This view was echoed by acclaimed historian and political commentator Niall Ferguson’s latest piece, which envisions the U.S. not as pre-revolutionary France, but as pre-dissolution-ary USSR:
Perhaps it’s most fitting to lead the analysis of his piece, by first quoting a pithy description made in another article entitled Late Soviet America, which Ferguson links to in his own introductory sentence:
Like the Soviet Union in its final years, the United States is reeling from catastrophic failures of leadership and long-suppressed socioeconomic tensions that have finally boiled over. For the rest of the world, the most important development is that the hegemony of the US dollar may finally be coming to an end.
He goes down a laundry list of comparisons between the U.S. and ailing USSR. The one that struck me as most poignant was the Soviet economy purportedly being grossly “overestimated” by American ‘experts’ in the 70s and 80s. In parallel, today the U.S. economy is billed as world-beating, yet increasingly more people are attuned to the rotten truth: the Potemkin economy is nothing more than a house of cards of financialized asset-bubbles.
The other puissant point is one I myself harp on constantly—the geriatric nature of the ruling class as fateful red flag:
Even more striking to me are the political, social, and cultural resemblances I detect between the U.S. and the USSR. Gerontocratic leadership was one of the hallmarks of late Soviet leadership, personified by the senility of Leonid Brezhnev, Yuri Andropov, and Konstantin Chernenko.
But by current American standards, the later Soviet leaders were not old men.
He goes on to compare:
Brezhnev: 75
Andropov: 68
Chernenkov: 72
Biden: 81
Trump: 78
Pelosi: 84
et cetera.
Likewise, Ferguson notes societal morality had plunged in late Soviet times.
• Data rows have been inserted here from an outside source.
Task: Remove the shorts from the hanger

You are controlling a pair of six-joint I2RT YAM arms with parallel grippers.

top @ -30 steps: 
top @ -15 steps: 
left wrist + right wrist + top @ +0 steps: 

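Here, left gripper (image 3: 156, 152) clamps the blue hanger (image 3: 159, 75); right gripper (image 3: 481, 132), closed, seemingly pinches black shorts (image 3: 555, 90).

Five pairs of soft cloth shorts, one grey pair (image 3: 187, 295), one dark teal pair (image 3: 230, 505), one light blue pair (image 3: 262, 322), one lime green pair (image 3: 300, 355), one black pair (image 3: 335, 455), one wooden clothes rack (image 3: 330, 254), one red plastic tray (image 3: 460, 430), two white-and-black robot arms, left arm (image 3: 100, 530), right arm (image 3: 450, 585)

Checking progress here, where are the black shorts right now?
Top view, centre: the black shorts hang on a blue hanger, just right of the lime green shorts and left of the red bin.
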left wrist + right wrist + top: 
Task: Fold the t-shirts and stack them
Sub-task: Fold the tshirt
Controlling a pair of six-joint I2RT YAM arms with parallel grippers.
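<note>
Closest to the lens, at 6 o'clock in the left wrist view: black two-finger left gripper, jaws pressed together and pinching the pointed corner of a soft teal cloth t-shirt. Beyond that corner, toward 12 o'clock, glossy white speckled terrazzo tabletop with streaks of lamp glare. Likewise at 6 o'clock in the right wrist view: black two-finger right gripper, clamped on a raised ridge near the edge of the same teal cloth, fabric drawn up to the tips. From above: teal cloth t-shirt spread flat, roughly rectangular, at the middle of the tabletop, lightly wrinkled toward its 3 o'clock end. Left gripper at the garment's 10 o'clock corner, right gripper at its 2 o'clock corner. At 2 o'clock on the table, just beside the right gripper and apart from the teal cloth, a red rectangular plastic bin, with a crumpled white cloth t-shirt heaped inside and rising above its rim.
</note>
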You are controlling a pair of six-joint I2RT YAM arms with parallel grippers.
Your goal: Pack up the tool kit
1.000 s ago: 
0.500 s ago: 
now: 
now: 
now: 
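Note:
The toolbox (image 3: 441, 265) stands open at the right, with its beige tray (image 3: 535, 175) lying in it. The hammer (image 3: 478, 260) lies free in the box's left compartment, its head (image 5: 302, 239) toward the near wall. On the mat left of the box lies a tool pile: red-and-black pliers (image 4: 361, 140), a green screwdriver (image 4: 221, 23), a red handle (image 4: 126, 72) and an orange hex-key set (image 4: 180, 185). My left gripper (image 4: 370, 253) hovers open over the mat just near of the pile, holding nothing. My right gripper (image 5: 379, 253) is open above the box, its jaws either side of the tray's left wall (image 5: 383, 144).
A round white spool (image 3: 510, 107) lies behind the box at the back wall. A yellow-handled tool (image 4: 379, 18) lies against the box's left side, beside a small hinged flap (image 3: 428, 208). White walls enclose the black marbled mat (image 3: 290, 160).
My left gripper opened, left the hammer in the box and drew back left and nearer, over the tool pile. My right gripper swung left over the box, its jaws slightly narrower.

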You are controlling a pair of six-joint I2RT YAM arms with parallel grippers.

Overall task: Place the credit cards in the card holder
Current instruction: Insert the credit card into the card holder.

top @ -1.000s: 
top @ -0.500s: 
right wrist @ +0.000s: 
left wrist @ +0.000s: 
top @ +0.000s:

Woefully is the case in the U.S., which has devolved into a bacchanalian orgy of rank degeneracy, with mental illness and youth suicide at particular all-time highs. Despair runs rampant, only second to a vast drug epidemic claiming more lives just in 2022 alone, he writes, than American soldiers killed in the three major wars of Vietnam, Iraq, and Afghanistan.
The life expectancy slump in the U.S. is likewise so drastic as to suggest the country is skipping 80s USSR and going straight to the post-collapse 90s version.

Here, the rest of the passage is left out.